PROBLEM:
Across the whole listing, return each line exactly, with no images included.

Top of DATA BLOCK

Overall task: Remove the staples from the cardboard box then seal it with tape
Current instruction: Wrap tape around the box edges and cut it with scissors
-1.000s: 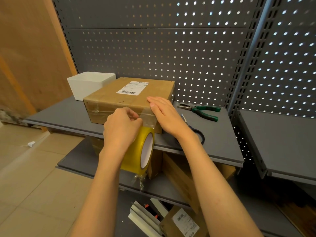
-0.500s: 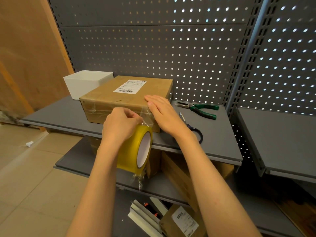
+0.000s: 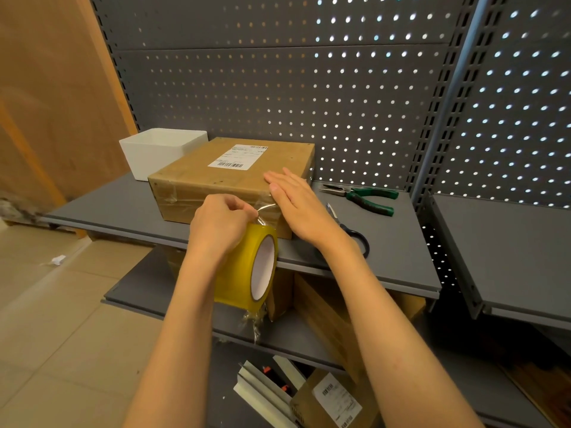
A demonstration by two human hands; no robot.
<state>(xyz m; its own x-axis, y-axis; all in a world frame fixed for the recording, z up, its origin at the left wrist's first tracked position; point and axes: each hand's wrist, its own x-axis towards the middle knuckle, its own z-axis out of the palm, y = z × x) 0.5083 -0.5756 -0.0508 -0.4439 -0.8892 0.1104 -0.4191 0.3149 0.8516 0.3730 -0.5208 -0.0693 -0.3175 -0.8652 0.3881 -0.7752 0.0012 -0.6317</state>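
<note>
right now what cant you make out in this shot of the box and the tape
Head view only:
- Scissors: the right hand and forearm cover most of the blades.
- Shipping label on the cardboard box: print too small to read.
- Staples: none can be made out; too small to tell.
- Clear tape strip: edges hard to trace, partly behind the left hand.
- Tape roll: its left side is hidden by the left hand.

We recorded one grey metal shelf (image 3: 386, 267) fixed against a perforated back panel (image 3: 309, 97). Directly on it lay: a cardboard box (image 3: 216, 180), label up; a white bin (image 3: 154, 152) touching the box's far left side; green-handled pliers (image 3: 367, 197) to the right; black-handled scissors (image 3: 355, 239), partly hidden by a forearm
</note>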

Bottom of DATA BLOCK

REPLY TO THE TASK:
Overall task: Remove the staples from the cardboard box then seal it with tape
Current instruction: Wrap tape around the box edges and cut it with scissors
-1.000s: 
-0.500s: 
+0.000s: 
A demonstration by two human hands; no robot.
<state>(xyz m; its own x-axis, y-axis; all in a world frame fixed for the recording, z up, its origin at the left wrist's first tracked position; point and axes: each hand's wrist, its own x-axis towards the middle knuckle, its own z-axis out of the palm, y = z × x) 0.5083 -0.5756 -0.0508 -0.4439 -0.8892 0.1104 -0.4191 0.3149 0.8516 0.3730 -0.5208 -0.0693 -0.3175 -0.8652 0.3881 -0.7752 0.0012 -0.6317</state>
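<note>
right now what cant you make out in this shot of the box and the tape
Head view only:
- Scissors: the right hand and forearm cover most of the blades.
- Shipping label on the cardboard box: print too small to read.
- Staples: none can be made out; too small to tell.
- Clear tape strip: edges hard to trace, partly behind the left hand.
- Tape roll: its left side is hidden by the left hand.

We recorded one grey metal shelf (image 3: 386, 267) fixed against a perforated back panel (image 3: 309, 97). Directly on it lay: a cardboard box (image 3: 216, 180), label up; a white bin (image 3: 154, 152) touching the box's far left side; green-handled pliers (image 3: 367, 197) to the right; black-handled scissors (image 3: 355, 239), partly hidden by a forearm
</note>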

Work on this exercise is finished, so nothing remains.